Laffe directeur laat leraar vallen

Allerlaatste roman van Bernlef

Bernlef – Een onschuldig meisjedoor Ton Bastings

Wie dacht dat de postume romans Onbewaakt Ogenblik en Albert Speer – De ruïnebouwer de laatste wapenfeiten waren van de in 2012 overleden schrijver Bernlef, heeft het mis. Twee weken voor zijn overlijden stuurde Bernlef het manuscript Een onschuldig meisje naar zijn uitgever. Deze ‘zuivere lerarenroman’ verscheen begin 2015. Bernlef is een begenadigd stilist met een groot inlevingsvermogen. Het observeren staat bij hem centraal. Dat liet hij zien in zijn belangrijkste roman Hersenschimmen (1984). Dat hij daartoe ook in staat is met betrekking tot het onderwijs is verrassend.

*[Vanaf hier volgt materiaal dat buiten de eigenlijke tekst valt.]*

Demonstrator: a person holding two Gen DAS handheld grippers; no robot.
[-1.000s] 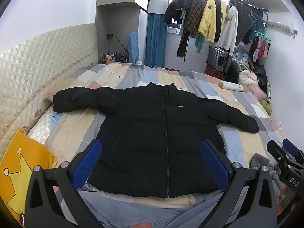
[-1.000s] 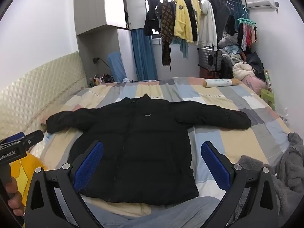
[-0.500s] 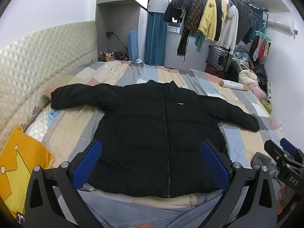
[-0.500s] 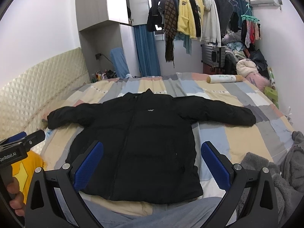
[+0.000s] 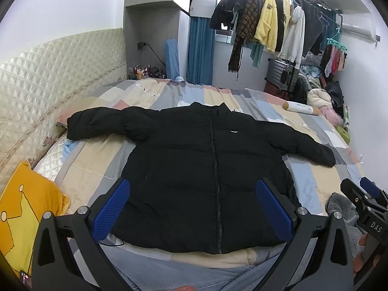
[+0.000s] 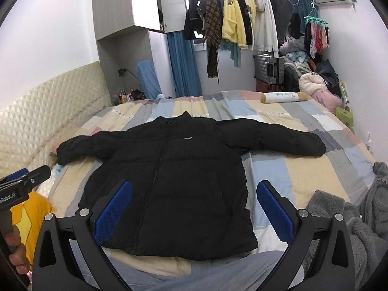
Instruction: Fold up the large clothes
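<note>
One black puffer jacket lies flat and front-up on the patchwork bedspread, zipped, its collar pointing away from the fingers and its hem toward them. The body runs lengthwise away from the cameras, while the two sleeves stretch crosswise, so its longest line lies across the bed from left to right.

In the left wrist view, a yellow cushion sits outside the left finger, partly cut off by the frame edge. The left gripper hangs over the hem with its two blue pads spread wide and nothing between them but the jacket lying below; whether they touch the cloth cannot be told. Outside the right finger, the right gripper shows only partly, at the frame edge.

In the right wrist view, the left gripper juts in outside the left finger, held by a hand that is half cut off. The right gripper also stands wide apart above the jacket's hem, empty. Outside its right finger lies a grey fleece garment, bunched and hard to make out. Beyond the fingertips one rolled mat rests near the bed's far edge.
</note>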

In 1960 klaagde J. van Dijck in het tijdschrift Streven dat er zo weinig leraren in de Nederlandse romans voorkwamen. Dat in tegenstelling tot notarissen, dominees, priesters en dokters. Sinds 1970 verschijnen er echter steeds meer romans met onderwijs als thema. Veel geëngageerde auteurs gebruiken de school als setting voor een roman om maatschappelijke (lees: onderwijskundige) problemen onder de aandacht te brengen. We spreken dan van een ‘onderwijsroman’. Maar als de leraar als hoofdpersonage ten tonele wordt gevoerd, is er sprake van een ‘lerarenroman’. Het heeft er alle schijn van dat de laatste tien jaar de best vertegenwoordigde beroepsgroep in de Nederlandse romanliteratuur die van leraar is.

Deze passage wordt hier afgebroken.